AI Evaluations - a technical primer workshop
This workshop is part of the How to Think about Tech? The Case of 'AI Safety' study group initiated by some of the fellow candidates of the 2025/2026 Introduction to Political Technology course. It is open to faculty and fellowship candidates only - external guests by request.
AI companies release new models constantly, often claiming each new one is "safer" than the last. But how do they actually know? What tests do they run? What gets measured and evaluated?
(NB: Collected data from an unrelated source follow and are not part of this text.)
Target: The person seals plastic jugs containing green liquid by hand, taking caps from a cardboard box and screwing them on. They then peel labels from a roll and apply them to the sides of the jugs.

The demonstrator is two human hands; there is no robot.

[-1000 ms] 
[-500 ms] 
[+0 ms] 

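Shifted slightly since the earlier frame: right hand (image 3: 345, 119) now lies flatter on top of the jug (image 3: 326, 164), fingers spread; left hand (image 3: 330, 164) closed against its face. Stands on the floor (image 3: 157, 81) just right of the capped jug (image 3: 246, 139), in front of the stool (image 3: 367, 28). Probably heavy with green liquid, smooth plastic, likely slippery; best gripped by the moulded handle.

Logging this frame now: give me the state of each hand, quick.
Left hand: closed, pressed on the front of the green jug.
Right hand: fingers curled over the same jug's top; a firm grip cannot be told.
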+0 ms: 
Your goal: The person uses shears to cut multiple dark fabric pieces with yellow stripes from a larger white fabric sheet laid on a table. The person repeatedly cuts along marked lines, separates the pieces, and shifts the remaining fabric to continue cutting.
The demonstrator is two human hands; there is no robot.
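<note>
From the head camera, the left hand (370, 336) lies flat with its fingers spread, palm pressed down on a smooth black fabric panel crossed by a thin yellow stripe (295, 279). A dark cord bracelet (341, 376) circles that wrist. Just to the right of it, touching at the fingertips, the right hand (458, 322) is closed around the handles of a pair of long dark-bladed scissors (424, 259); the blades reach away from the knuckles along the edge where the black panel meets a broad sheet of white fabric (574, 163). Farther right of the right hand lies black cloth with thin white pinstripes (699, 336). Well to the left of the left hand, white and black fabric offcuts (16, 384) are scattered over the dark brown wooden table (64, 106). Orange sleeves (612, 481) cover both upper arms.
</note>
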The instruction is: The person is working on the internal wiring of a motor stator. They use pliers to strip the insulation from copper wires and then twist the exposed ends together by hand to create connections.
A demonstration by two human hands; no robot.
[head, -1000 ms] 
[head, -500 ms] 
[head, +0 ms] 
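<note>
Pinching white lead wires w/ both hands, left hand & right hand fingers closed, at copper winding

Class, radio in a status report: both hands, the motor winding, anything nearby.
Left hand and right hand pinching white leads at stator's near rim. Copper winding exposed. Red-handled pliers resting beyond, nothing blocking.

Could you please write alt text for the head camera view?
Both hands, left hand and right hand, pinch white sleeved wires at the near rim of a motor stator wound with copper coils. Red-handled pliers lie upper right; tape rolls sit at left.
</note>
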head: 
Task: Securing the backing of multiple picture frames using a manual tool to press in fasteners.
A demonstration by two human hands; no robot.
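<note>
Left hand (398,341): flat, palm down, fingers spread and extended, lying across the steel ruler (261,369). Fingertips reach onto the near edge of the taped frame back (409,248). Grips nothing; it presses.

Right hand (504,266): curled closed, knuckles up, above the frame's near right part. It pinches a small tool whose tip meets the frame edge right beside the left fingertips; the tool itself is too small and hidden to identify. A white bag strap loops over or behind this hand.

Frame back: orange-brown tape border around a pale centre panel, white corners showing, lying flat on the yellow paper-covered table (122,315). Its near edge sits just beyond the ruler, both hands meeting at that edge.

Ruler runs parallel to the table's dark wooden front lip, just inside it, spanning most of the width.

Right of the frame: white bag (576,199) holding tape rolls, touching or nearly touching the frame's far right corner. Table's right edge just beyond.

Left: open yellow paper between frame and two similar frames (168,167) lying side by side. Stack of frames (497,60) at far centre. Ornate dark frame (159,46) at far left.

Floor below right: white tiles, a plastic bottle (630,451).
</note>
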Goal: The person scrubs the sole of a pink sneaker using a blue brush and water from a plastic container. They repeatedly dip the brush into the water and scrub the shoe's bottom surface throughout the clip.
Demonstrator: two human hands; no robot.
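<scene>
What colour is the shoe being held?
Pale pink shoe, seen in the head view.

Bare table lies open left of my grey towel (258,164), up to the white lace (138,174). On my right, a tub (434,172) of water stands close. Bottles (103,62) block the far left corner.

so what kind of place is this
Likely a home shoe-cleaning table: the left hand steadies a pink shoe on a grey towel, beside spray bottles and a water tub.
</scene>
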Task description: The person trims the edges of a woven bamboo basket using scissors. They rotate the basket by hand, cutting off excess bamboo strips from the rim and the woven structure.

This workshop provides a technical primer on AI evaluations (evals) - the practice of testing AI systems for capabilities, safety, and fairness. We'll explore:
What evaluations are and why they matter for AI governance
Different types of evaluations: capability, alignment, safety, and societal impact assessments
How evals work technically: constructing datasets, defining metrics, and designing evaluation protocols
Examples that demonstrate the mechanics in practice
(Optional) A deep dive on a real evaluation framework to see how it works in deployment decisions
We'll close with a hands-on activity: designing evaluations for a specific scenario to surface the tradeoffs between what we can measure and what actually matters.
This workshop pairs with the AI Safety study group discussion on Feb 22 on AI Evals (https://luma.com/357o5glx) examining the governance and political implications of evaluation frameworks.